Along with being a rancher, cowboy, rodeo hand, trick roper and specialty act as a young man, he was also a professional model. During the early ‘40s, while warming his horse up in the Madison Square Garden arena, a man kept watching Buff. The cowboys kept joshing him about that and the youngster was getting embarrassed. Finally the man called him over and asked if he would go with him – to talk about a business deal. Buff says, “I was just a big ol’ dumb kid. I didn’t know what to make of it.”

As it turns out, the man was John Harkrider who ran the biggest modeling agency in New York at the time. He needed a cowboy for a Seagrams shoot that very afternoon. Buff was still a little suspicious, but when the man started pulling hundred-dollar bills out of his pocket, he decided to give it a try. He wound up modeling over the next ten years or so and became fast friends with Harkrider. “I modeled every year when I went back for the Garden (rodeo) and also during the garment season – which was about six weeks.” He modeled for Lee Rider jeans, Wheaties and Seagrams to name a few.

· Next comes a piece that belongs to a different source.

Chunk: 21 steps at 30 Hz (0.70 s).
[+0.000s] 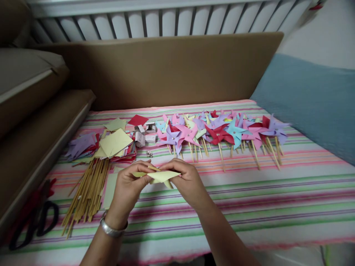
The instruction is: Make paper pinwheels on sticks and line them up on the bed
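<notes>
The person's two hands meet above the striped cloth [266, 229], with a pale yellow paper [163, 176] between them. The left hand [126, 183] pinches one side of it between thumb and fingers; the right hand [187, 181] grips the other side, its fingers closed on the edge. The paper is curled, with a flap hanging below, and a short wooden piece [154, 168] shows just behind its upper edge; whether the fingers press on that piece too cannot be told. A bracelet [113, 228] circles the left wrist.

Beyond the hands, to the right, lie many pinwheels [219, 135] in pink, purple, red and blue, their stems pointing toward the person. To the left of them stand small boxes [140, 139], with a little heap of pins [149, 153] just in front. Further left is a pile of coloured sheets [115, 143], a yellow one on top and a red square [138, 120] near it. Sticks [87, 192] lie in a bundle before the pile, and scissors [36, 220] rest left of the sticks. A brown board [172, 72] stands behind everything.
</notes>
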Motion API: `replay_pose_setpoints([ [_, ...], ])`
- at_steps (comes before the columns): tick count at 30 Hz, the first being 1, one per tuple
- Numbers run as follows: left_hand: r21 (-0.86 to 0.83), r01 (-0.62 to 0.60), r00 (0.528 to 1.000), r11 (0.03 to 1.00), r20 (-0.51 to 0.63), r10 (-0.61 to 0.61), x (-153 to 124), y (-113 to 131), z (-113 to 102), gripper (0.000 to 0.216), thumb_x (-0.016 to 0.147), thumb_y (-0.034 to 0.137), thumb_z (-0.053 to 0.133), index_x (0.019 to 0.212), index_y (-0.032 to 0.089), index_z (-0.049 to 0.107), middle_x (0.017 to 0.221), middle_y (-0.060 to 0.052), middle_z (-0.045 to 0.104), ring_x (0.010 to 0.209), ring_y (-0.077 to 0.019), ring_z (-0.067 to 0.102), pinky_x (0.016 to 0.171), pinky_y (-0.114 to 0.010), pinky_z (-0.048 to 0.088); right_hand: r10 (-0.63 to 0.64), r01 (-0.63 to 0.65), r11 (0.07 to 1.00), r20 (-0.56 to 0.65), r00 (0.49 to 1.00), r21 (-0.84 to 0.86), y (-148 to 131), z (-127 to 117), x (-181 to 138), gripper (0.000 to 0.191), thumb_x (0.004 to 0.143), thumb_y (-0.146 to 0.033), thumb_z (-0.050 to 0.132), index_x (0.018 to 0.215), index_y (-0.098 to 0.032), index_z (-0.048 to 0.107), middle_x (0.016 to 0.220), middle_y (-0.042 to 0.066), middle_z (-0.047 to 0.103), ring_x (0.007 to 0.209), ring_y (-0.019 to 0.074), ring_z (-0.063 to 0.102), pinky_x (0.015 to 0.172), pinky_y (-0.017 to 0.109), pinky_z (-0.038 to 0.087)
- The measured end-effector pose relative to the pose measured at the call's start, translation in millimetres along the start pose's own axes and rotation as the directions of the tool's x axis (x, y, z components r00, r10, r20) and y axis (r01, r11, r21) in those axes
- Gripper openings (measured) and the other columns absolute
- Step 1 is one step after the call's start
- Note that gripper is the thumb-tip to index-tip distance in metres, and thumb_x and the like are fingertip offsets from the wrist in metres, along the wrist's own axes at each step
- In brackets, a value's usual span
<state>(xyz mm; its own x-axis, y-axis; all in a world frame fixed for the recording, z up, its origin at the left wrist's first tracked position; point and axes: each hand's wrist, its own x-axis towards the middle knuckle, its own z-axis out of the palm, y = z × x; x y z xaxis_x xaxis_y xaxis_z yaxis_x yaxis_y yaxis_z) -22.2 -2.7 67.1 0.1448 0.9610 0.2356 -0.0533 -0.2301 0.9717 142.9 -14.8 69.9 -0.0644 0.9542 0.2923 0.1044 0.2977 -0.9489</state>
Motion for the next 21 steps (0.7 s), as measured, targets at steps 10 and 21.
replay_pose_setpoints([
  [10, -0.042, 0.035, 0.999, 0.998, -0.021, -0.036, -1.4, 1.3, -1.3, 0.005, 0.067, 0.015, 0.069, 0.065, 0.02, 0.069, 0.078, -0.002, 0.069, 0.085, -0.0177, 0.062, 0.1, -0.037, 0.036, 0.011, -0.011, 1.0, -0.001, 1.0, -0.014, -2.3, 2.8, 0.1, 0.027, 0.072, -0.004, 0.052, 0.08, -0.021, 0.072, 0.073, 0.001, 0.064, 0.071, 0.0132, 0.059, 0.061, 0.023, 0.043],
  [21, -0.015, 0.072, 0.993, 0.997, -0.095, -0.073, -0.8, -2.4, -4.2, 0.008, 0.06, 0.015, 0.072, 0.059, 0.02, 0.067, 0.073, -0.001, 0.068, 0.082, -0.0179, 0.062, 0.097, -0.038, 0.04, 0.019, -0.017, 0.998, -0.02, 1.0, 0.06, 0.2, 8.6, 1.0, 0.017, 0.074, -0.012, 0.057, 0.075, -0.02, 0.071, 0.069, 0.001, 0.063, 0.067, 0.0134, 0.058, 0.061, 0.023, 0.044],
])
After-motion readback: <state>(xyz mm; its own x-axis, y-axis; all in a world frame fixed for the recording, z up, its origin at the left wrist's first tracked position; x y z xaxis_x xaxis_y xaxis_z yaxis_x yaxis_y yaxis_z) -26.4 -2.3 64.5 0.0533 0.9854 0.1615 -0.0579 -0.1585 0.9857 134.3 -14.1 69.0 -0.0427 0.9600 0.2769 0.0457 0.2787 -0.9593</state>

In between all of this, World War II sprang up and Buff spent three years as a Marine. He was an artillery gunner in the South Pacific. After rodeo, performing, going to war and modeling, this concluded the “younger part of life” and he stepped with gusto into the next phase. Entrepreneurialism.

Buff and wife Jane started a business. Based out of the Fort Worth, Texas area, they designed and built travel trailers and portable buildings of many kinds – including one model which may have been the first commercially manufactured living quarters horse trailer. The portable building business was a boon for the Douthitts as they won contracts with governments and military all over the world for the construction of these fast install buildings. It was a global business with over three-thousand employees at one time.

Buff claims that of all the places he went in the world, Switzerland is his favorite foreign country. “The people are so congenial there. They present themselves very well – it’s kind of hard to explain, but once you’ve been around it – you know it.”

After twenty years of running this successful business and traveling the world, the couple sold out in the early 1980s. They moved to Hawaii – supposedly to retire – but that did not last long. Buff is way too energetic for retirement and a few years later relocated to Santa Fe, his home of many years now, where he enjoyed jackpot team roping.

If you think his story ends here, think again. Buff now entered another phase of life – a career in the movie business!

Getting his start as a wrangler in the movies, he quickly moved into acting as well. Buff has worked on movies such as: City Slickers, The Hi-Lo Country, Lucky Luke, Tracker and he even had the job of teaching Emilio Estevez how to ride a horse for Young Guns.

Buff became personal friends with movie greats Ben Johnson, Mickey Rooney, Jack Palance, David Huddleston, Emilio and others. He knows many of the “Who’s Who” in and around the film industry, the rodeo world and the business community alike. Yet amid all those connections, the easy going Douthitt is just as likely to visit with neighbors down the street, or even a stranger. He is quite amicable and a friend to all.

Douthitt is still very active, even as he approaches completion of his ninth decade. In 2001, he was inducted into the National Cowboy and Western Heritage Museum’s Rodeo Hall of Fame, a well-deserved honor.

Hats off to a great cowboy hero and ambassador of the western way of life – Buff Douthitt.